• Task brief
Look through the material below. Copy each line that contains the string "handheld".

• Listed entries

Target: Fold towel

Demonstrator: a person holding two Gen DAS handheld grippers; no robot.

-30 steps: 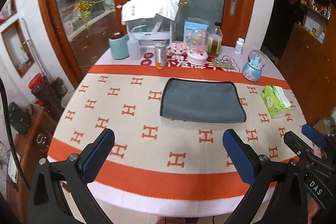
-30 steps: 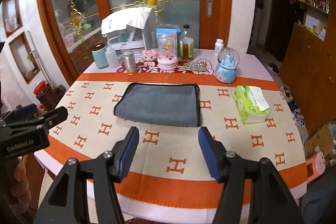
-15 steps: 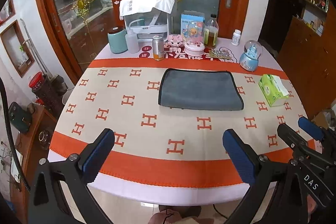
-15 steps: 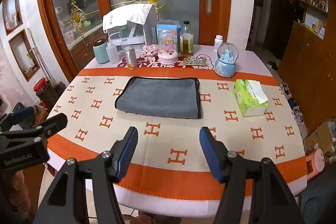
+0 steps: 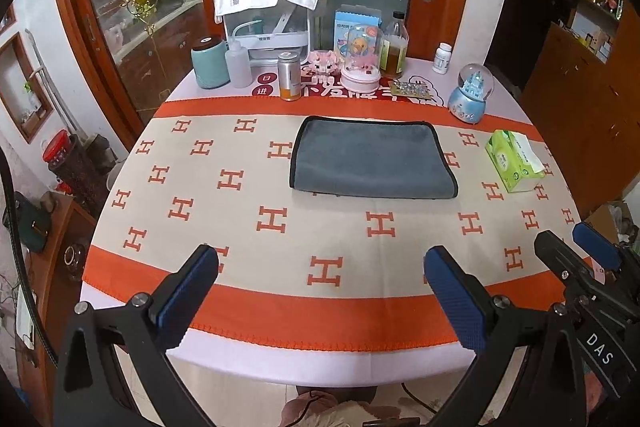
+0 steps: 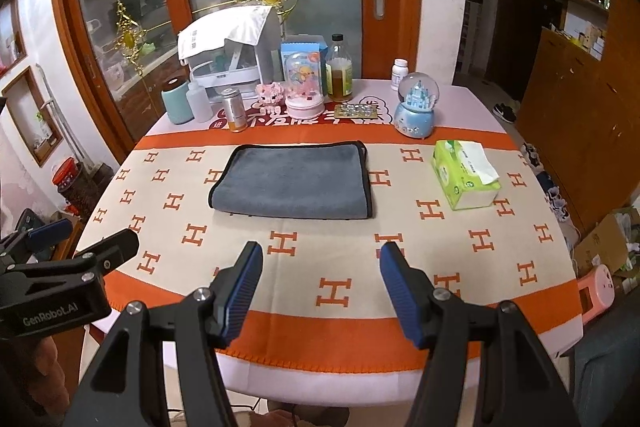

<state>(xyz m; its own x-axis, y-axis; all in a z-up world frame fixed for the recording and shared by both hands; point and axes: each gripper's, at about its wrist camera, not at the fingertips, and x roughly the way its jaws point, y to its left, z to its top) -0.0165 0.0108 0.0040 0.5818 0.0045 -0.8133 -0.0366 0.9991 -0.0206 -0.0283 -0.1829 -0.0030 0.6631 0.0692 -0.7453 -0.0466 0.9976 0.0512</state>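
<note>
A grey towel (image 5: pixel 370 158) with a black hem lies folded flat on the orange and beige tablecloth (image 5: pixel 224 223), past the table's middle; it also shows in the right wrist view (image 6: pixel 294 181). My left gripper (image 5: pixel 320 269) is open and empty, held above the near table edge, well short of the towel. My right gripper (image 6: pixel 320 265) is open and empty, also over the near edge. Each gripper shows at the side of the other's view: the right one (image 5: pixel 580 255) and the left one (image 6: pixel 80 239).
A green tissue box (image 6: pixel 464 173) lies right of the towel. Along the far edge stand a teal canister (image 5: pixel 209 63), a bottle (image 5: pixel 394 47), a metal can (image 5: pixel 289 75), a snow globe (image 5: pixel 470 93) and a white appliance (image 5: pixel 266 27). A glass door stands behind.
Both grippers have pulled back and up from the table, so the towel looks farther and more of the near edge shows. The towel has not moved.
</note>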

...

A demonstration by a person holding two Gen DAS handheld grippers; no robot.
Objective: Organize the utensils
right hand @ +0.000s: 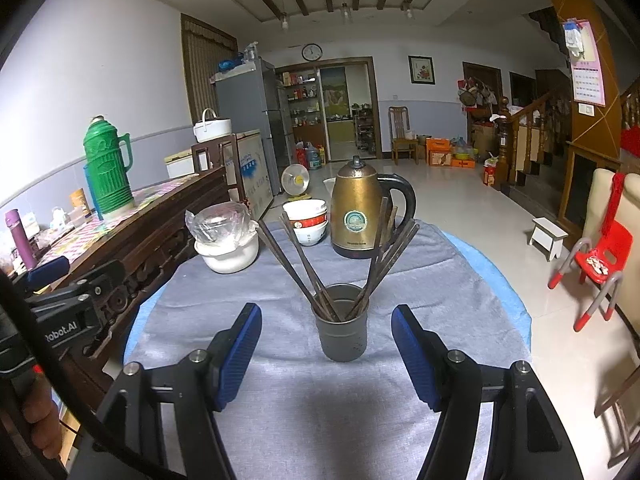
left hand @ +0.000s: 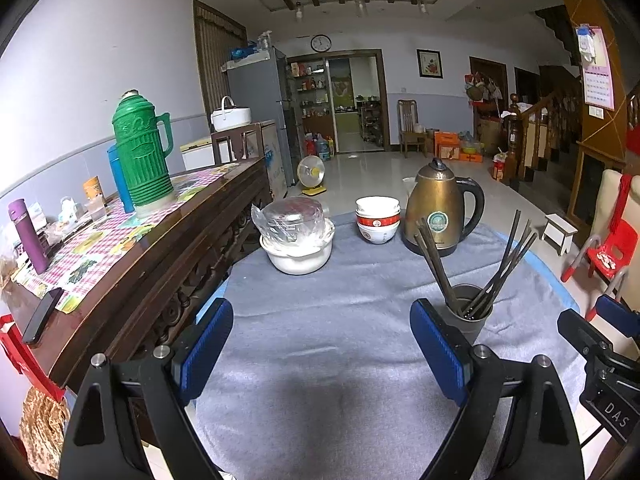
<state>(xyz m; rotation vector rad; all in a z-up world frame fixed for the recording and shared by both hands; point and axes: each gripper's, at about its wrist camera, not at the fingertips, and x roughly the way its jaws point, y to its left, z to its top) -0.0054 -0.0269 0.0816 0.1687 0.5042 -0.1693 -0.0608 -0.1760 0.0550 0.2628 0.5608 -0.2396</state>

• Your response
Demonstrator: a person holding two Gen DAS handheld grippers; no robot.
A demonstration by a person holding two Gen DAS handheld grippers; no robot.

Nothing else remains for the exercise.